The three-member commission approved a 1 percent increase in electric rates, according to a press release, which will provide an increase of $20 million in electric revenues for PSE. There will be a 3.9 percent decrease in natural gas rates, and that will result in a $35 million decrease in natural gas revenue, according to the release.

Typical residential customers that use 900 kilowatt-hours will see an electric bill increase of 1.1 percent, or 96 cents a month, for an average bill of $95.67, under the rates approved by the commission. 

Typical residential natural gas customers that use 64 therms monthly will see a decrease of 3.9 percent, or $2.67, for an average bill of $66.15.

PSE, based in Bellevue, provides electricity services to more than 1.1 million electric customers in Thurston, Whatcom, Skagit, Kittitas, Kitsap, Island, Pierce and King counties. 

The commission received 479 comments on the PSE rate proposals, 416 of which opposed the increase, seven that were in favor and 56 who were undecided. 



The settlement was reached in September and revalues PSE’s share of the Colstrip coal-fired power plants in Montana.

The settlement finds a financing mechanism for decommissioning and remediation of the older Colstrip Units 1 and 2, which the company said would be shut down no later than 2022. The settlement does not set a shutdown date for units 3 and 4, but it does accelerate the period to recover costs for those units from one ending in 2045 to ending by Dec. 31, 2027.

The settlement, according to the release, set aside $5 million for community planning for Colstrip, Montana — an amount that will be matched by the company’s shareholders.

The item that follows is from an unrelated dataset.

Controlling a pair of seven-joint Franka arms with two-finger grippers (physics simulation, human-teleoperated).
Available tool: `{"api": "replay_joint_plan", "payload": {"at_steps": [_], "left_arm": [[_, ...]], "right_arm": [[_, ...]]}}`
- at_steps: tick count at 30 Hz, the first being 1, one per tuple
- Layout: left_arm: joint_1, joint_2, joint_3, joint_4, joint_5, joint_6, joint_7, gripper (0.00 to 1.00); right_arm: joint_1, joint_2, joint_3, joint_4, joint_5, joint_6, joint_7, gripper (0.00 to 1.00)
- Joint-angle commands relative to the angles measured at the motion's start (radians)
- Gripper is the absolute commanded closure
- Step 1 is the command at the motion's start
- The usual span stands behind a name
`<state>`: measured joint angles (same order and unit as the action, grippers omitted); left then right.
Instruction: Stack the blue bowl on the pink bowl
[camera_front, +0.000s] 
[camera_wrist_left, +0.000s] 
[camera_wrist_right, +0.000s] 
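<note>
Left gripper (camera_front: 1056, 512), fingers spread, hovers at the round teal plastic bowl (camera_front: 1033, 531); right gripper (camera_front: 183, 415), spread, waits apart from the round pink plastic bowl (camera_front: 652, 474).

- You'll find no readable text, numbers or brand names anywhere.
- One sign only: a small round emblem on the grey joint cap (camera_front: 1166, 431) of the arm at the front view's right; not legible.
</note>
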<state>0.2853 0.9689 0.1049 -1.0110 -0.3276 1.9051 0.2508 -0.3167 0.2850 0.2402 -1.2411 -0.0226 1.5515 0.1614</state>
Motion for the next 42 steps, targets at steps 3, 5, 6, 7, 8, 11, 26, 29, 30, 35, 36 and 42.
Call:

It also provides a one-time $2 million increase in weatherization assistance funds for PSE’s low income customers.

“We agree with the parties that the scope of this proceeding distinguishes it as one of the major complex litigations before the commission during the past two decades,” stated the order from the commission. “Our order today approves a historic agreement, which addresses, among other things, many challenging issues regarding the Colstrip coal-fired power plants that the commission and parties have grappled with for more than a decade, while resulting in a modest 1 percent increase in electric rates and a nearly 4 percent decrease in natural gas rates.”